''How Hyperinflation Will Happen''

Rosenberg FTW

Theres a guy who gets it.

Hugh Hendry as well.

They all think the end game is the same, just have slightly different ideas on how we get there and how to not blow up in the process.

Tomorrow we’ve got a heavy GDP revision and Bernanke speaking, should be interesting.

[quote]katzenjammer wrote:

Finally, you might want to check the date - we’re already in deflation. The question is, what is coming next.

[/quote]

The date is Aug 2010 and our last CPI print was up both MoM and YoY, and has been up slightly every month but one since Dec 2009. That is disinflation if youre gonna be like that about it.

Hey milk,

Do you feel it? I swear a big meltdown day is near.

Lifty,
You don’t need a tightening of credit (but it will happen). Remember , you can’t push a string.

Goldbugs,
If imploding credit reaches an “event horizon” where created money supply is less than imploding credit, everything will be sold in order to pay debt. That is why I believe the dollar is on its way up and gold will soon begin to sell off. This environment is otherwise known as deflation.

BTW, I have been wrong before (often). All I suggest is for those who are in now to maintain close stops.

Take care,
J

Haney,

Great post from Rosenberg.

I hope he, you and I are wrong. When I think of deflation I am reminded of an old Monte Python skit that went something along the lines of "No-one expects the Spanish Inquisition. "

Deflation is generally far worse than delation. Lifetimes of hard work are wiped out if not properly positioned. And the only proper position is cash, which is counter intuitive to most people today.

We will know tomorrow if it goes deflation or inflation, if the fed comes out and says its going to start pumping the economy with dollars then get ready for the inflation, if it says it is going to sit back and let the pieces fall where they may, then we will get deflation.

[quote]milktruck wrote:

[quote]katzenjammer wrote:

Finally, you might want to check the date - we’re already in deflation. The question is, what is coming next.

[/quote]

The date is Aug 2010 and our last CPI print was up both MoM and YoY, and has been up slightly every month but one since Dec 2009. That is disinflation if youre gonna be like that about it.[/quote]

Actually, this is hotly debated right now. In my view, though, that’s^ not really correct - we are in a period of deflation; it’s just that the Fed/Feddy Gubbymint has been desperately trying to cover this fact up. Whatever they do, however, in reality we’re still there.
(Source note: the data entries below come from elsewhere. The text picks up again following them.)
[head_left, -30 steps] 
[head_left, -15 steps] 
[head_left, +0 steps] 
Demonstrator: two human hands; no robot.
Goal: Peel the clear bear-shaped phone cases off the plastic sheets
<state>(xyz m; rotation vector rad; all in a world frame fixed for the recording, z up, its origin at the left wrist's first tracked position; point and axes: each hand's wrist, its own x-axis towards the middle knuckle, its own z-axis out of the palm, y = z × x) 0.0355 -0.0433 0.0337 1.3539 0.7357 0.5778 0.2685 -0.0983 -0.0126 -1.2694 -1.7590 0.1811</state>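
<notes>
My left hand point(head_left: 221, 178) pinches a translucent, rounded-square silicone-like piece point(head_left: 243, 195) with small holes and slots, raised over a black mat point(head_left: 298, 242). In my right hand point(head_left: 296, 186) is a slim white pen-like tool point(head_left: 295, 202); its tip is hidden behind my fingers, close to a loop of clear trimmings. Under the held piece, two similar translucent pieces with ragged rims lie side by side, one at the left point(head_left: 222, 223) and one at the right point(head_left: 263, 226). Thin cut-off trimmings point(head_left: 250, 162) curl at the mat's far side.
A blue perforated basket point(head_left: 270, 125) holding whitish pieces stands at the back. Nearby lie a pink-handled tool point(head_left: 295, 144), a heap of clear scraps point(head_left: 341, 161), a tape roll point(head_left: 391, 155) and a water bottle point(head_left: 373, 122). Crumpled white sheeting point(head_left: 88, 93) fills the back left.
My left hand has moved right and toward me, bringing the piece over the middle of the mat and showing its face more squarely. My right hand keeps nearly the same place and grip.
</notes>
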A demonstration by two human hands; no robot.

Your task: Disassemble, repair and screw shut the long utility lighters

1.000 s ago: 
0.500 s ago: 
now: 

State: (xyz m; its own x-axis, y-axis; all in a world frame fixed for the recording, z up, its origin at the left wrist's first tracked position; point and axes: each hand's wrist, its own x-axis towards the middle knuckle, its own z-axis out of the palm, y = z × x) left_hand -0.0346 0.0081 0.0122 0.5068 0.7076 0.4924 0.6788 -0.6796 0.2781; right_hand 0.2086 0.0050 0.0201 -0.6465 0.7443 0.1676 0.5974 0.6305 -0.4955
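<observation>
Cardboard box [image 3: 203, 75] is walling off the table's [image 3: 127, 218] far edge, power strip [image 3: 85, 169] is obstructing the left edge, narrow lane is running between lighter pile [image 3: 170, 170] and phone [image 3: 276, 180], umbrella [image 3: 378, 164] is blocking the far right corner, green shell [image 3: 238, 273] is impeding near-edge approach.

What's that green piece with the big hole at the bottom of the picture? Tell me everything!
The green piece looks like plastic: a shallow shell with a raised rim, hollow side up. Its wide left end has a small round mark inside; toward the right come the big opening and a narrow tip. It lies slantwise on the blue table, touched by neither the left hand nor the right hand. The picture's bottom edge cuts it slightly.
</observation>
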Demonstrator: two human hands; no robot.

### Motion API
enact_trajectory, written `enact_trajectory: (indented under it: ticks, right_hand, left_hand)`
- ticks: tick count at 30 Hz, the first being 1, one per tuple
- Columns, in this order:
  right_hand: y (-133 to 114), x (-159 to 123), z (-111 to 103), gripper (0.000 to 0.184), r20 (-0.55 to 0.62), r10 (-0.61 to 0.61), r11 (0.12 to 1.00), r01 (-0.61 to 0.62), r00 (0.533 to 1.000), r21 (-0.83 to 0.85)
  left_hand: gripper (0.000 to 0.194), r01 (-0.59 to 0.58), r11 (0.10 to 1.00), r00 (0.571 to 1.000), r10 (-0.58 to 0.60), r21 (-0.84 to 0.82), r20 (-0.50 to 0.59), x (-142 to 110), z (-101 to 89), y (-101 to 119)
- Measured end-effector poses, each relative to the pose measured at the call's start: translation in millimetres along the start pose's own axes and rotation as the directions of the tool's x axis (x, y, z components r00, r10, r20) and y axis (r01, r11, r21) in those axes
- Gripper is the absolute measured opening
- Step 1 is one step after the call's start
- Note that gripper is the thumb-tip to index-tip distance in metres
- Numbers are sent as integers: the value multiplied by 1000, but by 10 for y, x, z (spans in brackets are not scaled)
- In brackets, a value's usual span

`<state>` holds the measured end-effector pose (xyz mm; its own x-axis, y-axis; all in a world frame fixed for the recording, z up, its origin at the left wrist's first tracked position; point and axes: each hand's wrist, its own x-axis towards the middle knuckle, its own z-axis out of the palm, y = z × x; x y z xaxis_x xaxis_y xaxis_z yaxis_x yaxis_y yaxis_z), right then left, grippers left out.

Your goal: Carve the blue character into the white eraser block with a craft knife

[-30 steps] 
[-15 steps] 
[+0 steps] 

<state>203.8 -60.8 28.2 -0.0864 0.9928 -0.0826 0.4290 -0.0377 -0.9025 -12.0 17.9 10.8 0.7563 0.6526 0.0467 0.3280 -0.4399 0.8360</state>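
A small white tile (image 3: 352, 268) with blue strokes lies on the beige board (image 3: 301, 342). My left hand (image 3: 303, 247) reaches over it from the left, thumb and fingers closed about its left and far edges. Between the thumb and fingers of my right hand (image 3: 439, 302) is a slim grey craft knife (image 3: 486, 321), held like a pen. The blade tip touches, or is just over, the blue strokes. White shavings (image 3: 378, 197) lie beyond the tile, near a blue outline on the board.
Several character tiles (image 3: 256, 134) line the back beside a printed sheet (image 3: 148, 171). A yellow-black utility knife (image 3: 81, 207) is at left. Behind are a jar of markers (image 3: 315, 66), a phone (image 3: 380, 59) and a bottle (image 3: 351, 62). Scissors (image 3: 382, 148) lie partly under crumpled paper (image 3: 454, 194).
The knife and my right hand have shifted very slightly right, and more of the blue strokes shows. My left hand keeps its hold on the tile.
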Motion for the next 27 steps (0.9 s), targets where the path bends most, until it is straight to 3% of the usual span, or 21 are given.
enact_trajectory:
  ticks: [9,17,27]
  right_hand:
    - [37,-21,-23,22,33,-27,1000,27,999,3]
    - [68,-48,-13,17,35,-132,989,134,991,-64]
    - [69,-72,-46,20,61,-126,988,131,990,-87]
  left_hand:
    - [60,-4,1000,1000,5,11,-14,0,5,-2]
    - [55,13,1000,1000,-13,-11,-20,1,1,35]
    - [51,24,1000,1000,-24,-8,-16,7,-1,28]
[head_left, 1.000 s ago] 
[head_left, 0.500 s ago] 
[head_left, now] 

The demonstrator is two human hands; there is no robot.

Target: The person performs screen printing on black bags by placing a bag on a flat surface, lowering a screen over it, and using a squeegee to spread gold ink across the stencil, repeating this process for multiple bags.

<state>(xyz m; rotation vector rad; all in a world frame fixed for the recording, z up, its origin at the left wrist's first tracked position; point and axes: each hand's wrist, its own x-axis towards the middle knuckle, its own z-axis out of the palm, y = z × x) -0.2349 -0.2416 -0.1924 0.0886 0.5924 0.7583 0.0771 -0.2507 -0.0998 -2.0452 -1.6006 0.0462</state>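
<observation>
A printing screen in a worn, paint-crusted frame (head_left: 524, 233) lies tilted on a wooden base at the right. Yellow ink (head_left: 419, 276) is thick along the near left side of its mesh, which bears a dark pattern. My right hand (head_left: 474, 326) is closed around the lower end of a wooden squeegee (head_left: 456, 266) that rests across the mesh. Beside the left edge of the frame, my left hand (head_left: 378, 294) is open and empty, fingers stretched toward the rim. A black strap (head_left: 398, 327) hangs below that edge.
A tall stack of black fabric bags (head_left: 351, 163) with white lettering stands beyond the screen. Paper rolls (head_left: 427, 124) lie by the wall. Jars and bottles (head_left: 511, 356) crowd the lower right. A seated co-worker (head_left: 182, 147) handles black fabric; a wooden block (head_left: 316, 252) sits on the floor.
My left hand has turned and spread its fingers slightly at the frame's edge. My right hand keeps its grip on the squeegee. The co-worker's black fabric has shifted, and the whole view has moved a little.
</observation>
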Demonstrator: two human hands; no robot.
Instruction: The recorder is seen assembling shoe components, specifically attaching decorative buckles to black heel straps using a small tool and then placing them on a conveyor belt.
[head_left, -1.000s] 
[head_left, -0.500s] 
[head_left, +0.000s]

Can’t wait for Bernanke’s speech…lol.

[quote]milktruck wrote:
Rosenberg FTW

Theres a guy who gets it.

Hugh Hendry as well.

They all think the end game is the same, just have slightly different ideas on how we get there and how to not blow up in the process.

Tomorrow we’ve got a heavy GDP revision and Bernanke speaking, should be interesting. [/quote]

Everyone can have a theory and then a guy like Rosenberg comes along with facts and a great track record for accuracy and destroys the theory.

Last month at the city wide investors meeting I attend in Houston, someone brought an article of his stating that he would get excited about stocks when he sees the S&P around 800 - 850.

[quote]JEATON wrote:
Haney,

Great post from Rosenberg.

I hope he, you and I are wrong. When I think of deflation I am reminded of an old Monte Python skit that went something along the lines of "No-one expects the Spanish Inquisition. "

Deflation is generally far worse than delation. Lifetimes of hard work are wiped out if not properly positioned. And the only proper position is cash, which is counter intuitive to most people today.[/quote]

I agree deflation on the level that I believe we will see is going to be very painful for many people.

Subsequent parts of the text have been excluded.